On a recent April afternoon, at the suitably hip offices of AppNexus over 200 agency and marketing folks came together for the IAB Social Media Agency Day. Susan Borst, Director, Industry Initiatives, IAB opened the event titled "Social Media. What can Twitter, American Airlines and Jane Jetson teach Us About Social Media Planning For Real Time?" It provided a rare chance for marketers and technologists to commune about the practical challenges of successful social media for brands.
The agenda included an impressive set of panels covering Politics, Sports, HBA and Auto discussed by a mix of tech folks, brands folks and agency folks. Each panel had something unique to share with the group - about what success meant or how to execute great social concepts.
But in listening to all the panels, I also noticed many of the panelists expressed a "wait and see" attitude about social media; reflecting the reality that social media is still in its infancy. No doubt with maturation comes standardization but in the meantime, the session seemed to repeat certain key themes - growing pains as it were - about the business of social media. As I listened to panel after panel, these themes kept surfacing:
1) Operational practicality. There are many many social media platforms jewels. Some share content, others find content and yet others focus on shared social experiences. The problem is that the dizzying array of networks and platforms makes it hard to execute "rinse and repeat" campaigns. Nearly all the brand panelists lamented this issue in various ways.
2) Scalability. For social marketing, this translates to mean brands can reach quality audiences with higher levels of brand receptiveness because of the role trust plays in social media. Nice idea but today's architecture which detaches platforms from the network these platforms must operate on creates a Grand Canyon sized crater making it hard to reach these quality audiences predictably.
3) Measurement. A biggie that came up a lot. Everyone agrees that measurement is key but there isn't even consensus on what should be measured! While today this is a gap, everyone remained optimistic that many great companies are working on this. We'll have to wait and see how this shakes out.
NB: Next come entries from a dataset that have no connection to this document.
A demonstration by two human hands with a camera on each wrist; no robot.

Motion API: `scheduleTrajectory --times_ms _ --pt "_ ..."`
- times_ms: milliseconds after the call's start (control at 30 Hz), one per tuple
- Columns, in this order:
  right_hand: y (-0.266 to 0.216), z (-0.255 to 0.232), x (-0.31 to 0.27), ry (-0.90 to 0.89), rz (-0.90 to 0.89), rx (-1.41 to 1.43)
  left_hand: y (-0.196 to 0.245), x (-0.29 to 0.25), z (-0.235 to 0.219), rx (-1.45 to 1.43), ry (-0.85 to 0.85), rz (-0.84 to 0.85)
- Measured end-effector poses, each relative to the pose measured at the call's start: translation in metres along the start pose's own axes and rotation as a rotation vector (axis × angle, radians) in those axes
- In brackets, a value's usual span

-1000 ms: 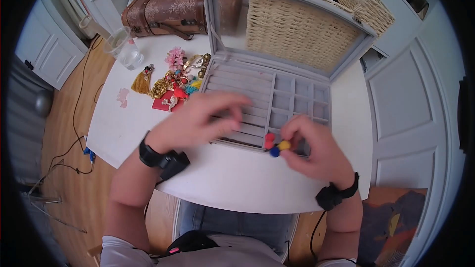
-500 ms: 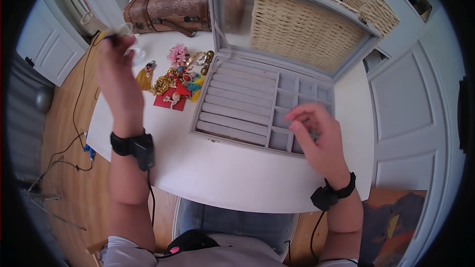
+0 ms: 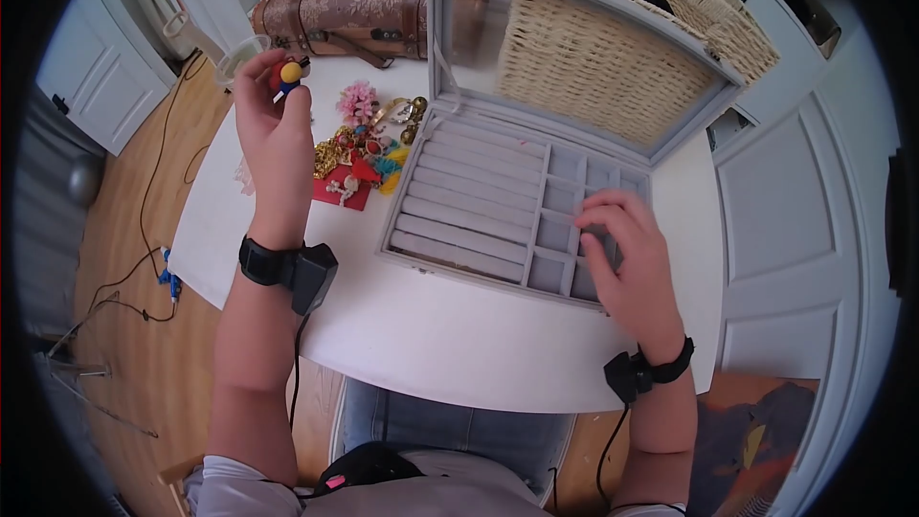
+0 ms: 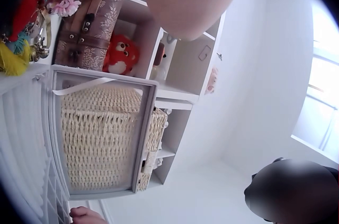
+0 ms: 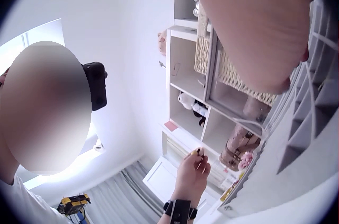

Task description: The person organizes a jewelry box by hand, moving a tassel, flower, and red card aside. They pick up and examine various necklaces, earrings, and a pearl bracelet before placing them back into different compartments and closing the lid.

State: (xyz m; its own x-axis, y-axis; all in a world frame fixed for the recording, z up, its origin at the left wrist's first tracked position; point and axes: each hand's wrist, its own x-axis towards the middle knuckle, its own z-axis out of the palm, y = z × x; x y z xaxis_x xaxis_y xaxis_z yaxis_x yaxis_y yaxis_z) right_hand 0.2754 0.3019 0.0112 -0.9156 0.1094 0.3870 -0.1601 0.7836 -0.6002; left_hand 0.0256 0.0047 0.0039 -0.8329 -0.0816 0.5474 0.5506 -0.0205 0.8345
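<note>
In the head view my left hand [image 3: 278, 144] is raised over the table's left side, pinching a small cluster of pompoms [image 3: 290, 74] in yellow, red and blue. My right hand [image 3: 632, 268] hovers over the small square compartments of the open grey jewelry box [image 3: 469, 193], fingers bent loosely, with nothing visible in them. Beside the box's left edge lies a pile of jewelry: gold chain [image 3: 330, 155], a pink flower [image 3: 357, 101], a red packet [image 3: 352, 199] and yellow and teal tassels. Long padded rolls fill the box's left half.
A brown patterned case [image 3: 349, 10] stands at the back left, and a woven basket [image 3: 593, 57] is behind the raised clear lid. A clear cup [image 3: 241, 56] is near the left hand. The white table [image 3: 431, 345] has a curved front edge.
My left hand has moved from above the box to the left and up, carrying the pompoms. My right hand has released them and shifted slightly right, over the compartments.
</note>
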Motion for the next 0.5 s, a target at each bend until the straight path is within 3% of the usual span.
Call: scheduleTrajectory --times_ms 233,300,333,400,433,500 --pt "0.015 -0.02 -0.002 -0.049 0.019 -0.156 -0.008 0.001 -0.004 0.197 -0.102 -0.07" --pt "0.014 -0.02 -0.001 -0.05 0.018 -0.148 -0.006 -0.005 0.002 0.531 -0.175 0.083" --pt "0.013 -0.021 -0.001 -0.052 0.016 -0.14 -0.005 -0.008 0.004 0.531 -0.177 0.082" --pt "0.009 -0.023 -0.002 -0.099 0.012 -0.147 0.0 -0.012 0.01 0.478 -0.366 0.264" --pt "0.007 -0.025 -0.003 -0.146 0.007 -0.154 0.008 -0.019 0.015 0.441 -0.449 0.249" --pt "0.003 -0.027 -0.004 -0.165 -0.015 -0.168 0.025 -0.026 0.016 0.337 -0.77 0.194"
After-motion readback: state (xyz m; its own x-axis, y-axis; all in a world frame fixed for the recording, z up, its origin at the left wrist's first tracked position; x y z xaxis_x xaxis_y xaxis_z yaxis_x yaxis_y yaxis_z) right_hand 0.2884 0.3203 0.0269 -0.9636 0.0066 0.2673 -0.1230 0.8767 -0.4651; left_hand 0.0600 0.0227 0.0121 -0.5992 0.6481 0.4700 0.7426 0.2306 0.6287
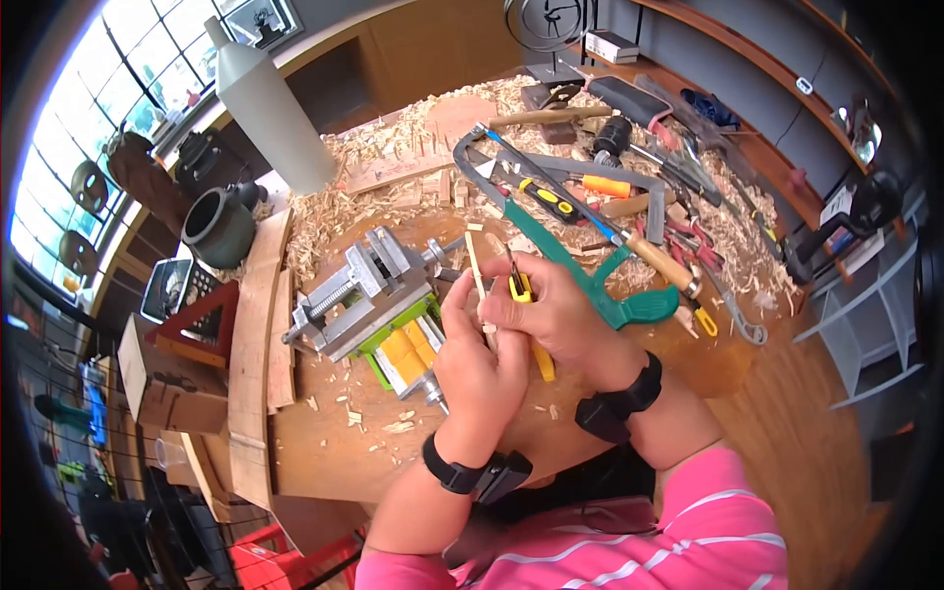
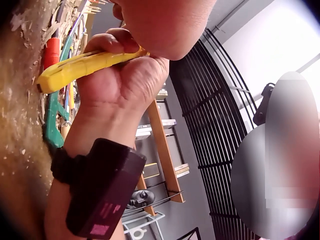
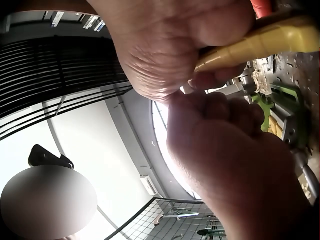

4) Platform fragmentation. This drives a lot of other issues. As I mentioned above, the underlying architecture where platforms are detached from networks is a fundamental barrier to industry adoption. It's not uncommon to see posts like: "15 content syndication strategies that work" or "Top 20 video optimization platforms" And on and on and on. It's virtually impossible to stay abreast of all the companies, approaches and methodologies. Connecting the platform and network dots is often overwhelming.
5) Social integration with mainstream media. This makes so much sense and was expressed as a need but the industry hasn't really even tackled this opportunity yet. So far there's some experimentation going on between TV and social media but that's still pretty dicey.
6) Tech platforms built by technologists not marketing domain experts. This issue is a big part of the overall lack of business maturity and came up subtlety. A few panelists noted that for every new social media platform that they found and liked, they were disheartened to learn that they not really designed to be practical for agencies to monetize or brands to operationalize.
7) Talent to execute. Another big issue right now as there is a dearth of people with multi-format marketing strategic depth and tech chops to go along with it. It'll take some time to train the next generation of marketing leaders but in the meantime, you have a Venus/ Mars thing going on between the younger digital ninjas and traditional marketers.
8) Saturation. The jabberwocky of content sites, blogs, social content feeds is ever growing. Add onto that another layer of advertising that comes along for the ride and it all spells major clutter for consumers.
The result, we now know, has been catastrophic for advertisers. In five years, Click through Rates (CTR) has plummeted 5x. In 2008 CTR was ½ of 1% and by 2012, CTR fell to 1/10th of 1% (Source: DoubleClick). Worse, according to Nielson's, "Advertising On Social Media" study, 33% of consumers agree that ads on social networking sites are more annoying than other online ads. Sobering stats.
9) Terminology. The lack of consistent terminology around measurement, success, tool sets and even what "native" meant was a humorous but persistent reminder that the basic terms and definitions are far from settled.
10) Lack of a business model to support agencies. I saved this for last because it is probably most important. The simple reality is as money gets redistributed from high profit, high billing traditional media into high labor, low billing social media - the profit squeeze is on for agencies. There are no good options really - at least not yet. Alas, this is probably the toughest "pain" the industry has to wrestle with.
Taken in total, this is a pretty intimidating list of growing pains the industry has to get through. Truth be told, if the upside of social marketing wasn't so huge ... I wonder if it would be worth all this growing pain. Happily it is.